L’ANAC vise une certification à l’automne
L’Agence nationale de l’aviation civile brésilienne (ANAC) est entrée dans la dernière ligne droite de la certification de l’Embraer Enhanced Takeoff System (E2TS). Cette fonction, développée pour les E190-E2 et E195-E2, doit permettre à l’avion d’exécuter automatiquement la rotation au décollage ainsi que le profil initial de vol. « Nous sommes dans la phase finale de certification et nous prévoyons de certifier un avion Embraer en septembre ou octobre. Ce sera un nouvel Embraer E2, doté du premier système de décollage automatique au monde », a déclaré à Reuters Tiago Chagas Faierstein, président de l’ANAC.
L’annonce doit toutefois être maniée avec précision : il s’agit, à ce stade, d’une certification brésilienne attendue pour une première application sur un E2. Son emploi commercial dans d’autres juridictions dépendra encore des validations réglementaires nécessaires, notamment auprès de l’EASA en Europe et de la FAA aux États-Unis.
Automatiser la rotation, sans écarter l’équipage
L’E2TS ne correspond pas à un décollage « sans pilote ». L’équipage reste responsable de la préparation, de la surveillance et de la conduite de l’opération ; il doit pouvoir reprendre immédiatement la main si les circonstances le justifient. Le système vise surtout à reproduire, avec une précision constante, la commande de rotation et la trajectoire de montée initiale optimales.
Selon Embraer, cette automatisation réduit la charge de travail au moment le plus exigeant du vol et peut diminuer la longueur de piste nécessaire. En cas de défaillance, le dispositif est conçu selon une logique fail-passive : il se désengage, laissant aux pilotes la capacité de poursuivre le décollage manuellement sans transition brutale. Roberto Honorato, directeur de l’ANAC chargé notamment de la navigabilité et de la sécurité opérationnelle, a indiqué que l’autorité avait observé des essais en vent de travers et évalué à la fois le comportement du système et les réactions attendues des équipages. « L’ANAC ne sera pas un chemin critique pour la mise en service du système », a-t-il déclaré à CNN Brasil.
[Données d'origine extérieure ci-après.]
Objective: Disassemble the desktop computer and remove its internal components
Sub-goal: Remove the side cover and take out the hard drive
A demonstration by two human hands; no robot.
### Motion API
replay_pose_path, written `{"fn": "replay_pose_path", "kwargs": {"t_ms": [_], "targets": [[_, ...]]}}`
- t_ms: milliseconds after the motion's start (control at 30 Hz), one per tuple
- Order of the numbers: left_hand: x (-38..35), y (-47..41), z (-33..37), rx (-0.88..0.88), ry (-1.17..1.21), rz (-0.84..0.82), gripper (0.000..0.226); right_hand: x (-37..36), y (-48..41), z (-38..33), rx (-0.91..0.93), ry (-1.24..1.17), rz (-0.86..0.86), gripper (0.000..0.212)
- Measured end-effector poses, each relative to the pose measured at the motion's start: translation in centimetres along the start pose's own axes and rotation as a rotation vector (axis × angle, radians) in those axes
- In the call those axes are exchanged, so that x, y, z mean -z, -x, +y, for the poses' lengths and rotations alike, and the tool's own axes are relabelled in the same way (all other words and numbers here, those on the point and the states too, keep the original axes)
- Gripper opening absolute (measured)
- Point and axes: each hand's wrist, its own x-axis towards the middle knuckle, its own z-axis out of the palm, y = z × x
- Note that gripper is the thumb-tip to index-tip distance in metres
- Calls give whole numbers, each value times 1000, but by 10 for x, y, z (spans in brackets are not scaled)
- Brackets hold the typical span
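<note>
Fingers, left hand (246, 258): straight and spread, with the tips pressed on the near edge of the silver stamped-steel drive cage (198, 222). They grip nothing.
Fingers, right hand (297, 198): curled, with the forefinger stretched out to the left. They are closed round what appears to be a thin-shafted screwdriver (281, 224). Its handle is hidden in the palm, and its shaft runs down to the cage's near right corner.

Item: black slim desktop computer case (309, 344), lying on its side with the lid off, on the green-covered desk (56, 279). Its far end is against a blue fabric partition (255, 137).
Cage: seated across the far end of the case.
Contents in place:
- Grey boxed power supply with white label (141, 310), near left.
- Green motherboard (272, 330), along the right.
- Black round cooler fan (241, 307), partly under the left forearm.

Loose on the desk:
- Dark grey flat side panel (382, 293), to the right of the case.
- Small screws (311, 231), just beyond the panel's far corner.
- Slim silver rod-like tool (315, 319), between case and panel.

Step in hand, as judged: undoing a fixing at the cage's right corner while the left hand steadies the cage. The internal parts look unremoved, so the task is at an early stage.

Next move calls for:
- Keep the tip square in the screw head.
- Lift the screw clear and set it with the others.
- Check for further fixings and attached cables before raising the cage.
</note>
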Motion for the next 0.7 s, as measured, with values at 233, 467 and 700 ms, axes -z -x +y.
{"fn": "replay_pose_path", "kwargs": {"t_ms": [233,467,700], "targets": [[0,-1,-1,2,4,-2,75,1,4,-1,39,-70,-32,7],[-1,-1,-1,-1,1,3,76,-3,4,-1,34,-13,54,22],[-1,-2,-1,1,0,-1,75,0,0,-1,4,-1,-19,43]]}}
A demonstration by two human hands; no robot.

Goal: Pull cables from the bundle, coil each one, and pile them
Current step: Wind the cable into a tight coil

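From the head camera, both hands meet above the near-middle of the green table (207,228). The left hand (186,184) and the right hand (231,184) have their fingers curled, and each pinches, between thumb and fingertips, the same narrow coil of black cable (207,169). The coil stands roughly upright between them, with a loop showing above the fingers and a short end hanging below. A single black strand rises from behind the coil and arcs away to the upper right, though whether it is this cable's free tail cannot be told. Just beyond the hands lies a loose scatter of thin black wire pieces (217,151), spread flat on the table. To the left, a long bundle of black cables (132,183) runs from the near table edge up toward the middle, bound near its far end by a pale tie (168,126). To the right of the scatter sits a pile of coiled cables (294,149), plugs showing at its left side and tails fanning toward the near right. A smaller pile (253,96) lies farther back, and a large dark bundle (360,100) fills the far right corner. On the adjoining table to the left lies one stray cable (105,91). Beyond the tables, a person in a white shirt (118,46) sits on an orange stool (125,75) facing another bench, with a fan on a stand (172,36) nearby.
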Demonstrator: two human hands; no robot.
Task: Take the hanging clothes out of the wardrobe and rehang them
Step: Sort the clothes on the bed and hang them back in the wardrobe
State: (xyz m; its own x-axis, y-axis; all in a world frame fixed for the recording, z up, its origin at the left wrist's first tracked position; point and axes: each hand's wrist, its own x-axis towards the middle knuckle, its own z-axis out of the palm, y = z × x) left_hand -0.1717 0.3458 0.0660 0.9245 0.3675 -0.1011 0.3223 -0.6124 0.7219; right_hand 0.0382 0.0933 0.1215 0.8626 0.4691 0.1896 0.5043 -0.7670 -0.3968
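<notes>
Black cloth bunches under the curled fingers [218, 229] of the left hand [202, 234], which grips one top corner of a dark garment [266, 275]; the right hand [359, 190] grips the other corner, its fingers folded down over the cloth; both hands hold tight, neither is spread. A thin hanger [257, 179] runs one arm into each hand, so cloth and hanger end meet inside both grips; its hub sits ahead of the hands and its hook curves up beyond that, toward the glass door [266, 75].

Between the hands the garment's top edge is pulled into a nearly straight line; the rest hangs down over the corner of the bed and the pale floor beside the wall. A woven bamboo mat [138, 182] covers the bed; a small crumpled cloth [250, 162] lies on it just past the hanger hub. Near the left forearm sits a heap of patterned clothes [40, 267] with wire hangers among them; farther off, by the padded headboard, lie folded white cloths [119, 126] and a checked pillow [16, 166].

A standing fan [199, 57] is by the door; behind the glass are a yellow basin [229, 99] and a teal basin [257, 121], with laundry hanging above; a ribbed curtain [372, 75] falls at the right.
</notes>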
Un atout pour Londres-City et les pistes contraintes
Présenté au salon de Farnborough en 2024, le système répond à un enjeu très concret : la performance au départ des aéroports où la longueur de piste, les obstacles ou les procédures limitent la masse maximale au décollage. Une rotation plus reproductible et une montée plus précisément optimisée peuvent se traduire, selon les conditions, par davantage de charge marchande, de carburant ou de rayon d’action.
L’exemple de Londres-City est le plus parlant. Embraer estime que l’E2TS pourrait accroître d’environ 350 milles nautiques le rayon d’action du E195-E2 au départ de l’aéroport londonien, réputé pour sa piste courte et son approche à forte pente. Plus récemment, le constructeur a chiffré le potentiel de portée de 3 200 à 4 000 km depuis LCY, ouvrant théoriquement la voie à des liaisons vers Istanbul, Athènes, Casablanca, Le Caire ou Gran Canaria.
Une innovation à confirmer en exploitation
Pour Embraer, l’enjeu est commercial autant que technologique. Face à l’Airbus A220, la famille E2 pourrait renforcer son argumentaire sur les marchés régionaux et les plates-formes urbaines contraignantes, de Londres-City à Florence ou Santos Dumont, à Rio de Janeiro.
Reste l’étape décisive : transformer une innovation de certification en capacité opérationnelle approuvée chez les compagnies, avec procédures, formation dédiée et validation des autres autorités de surveillance. La certification brésilienne annoncée ne serait donc pas l’aboutissement du programme, mais le début de sa véritable épreuve : celle de l’exploitation régulière.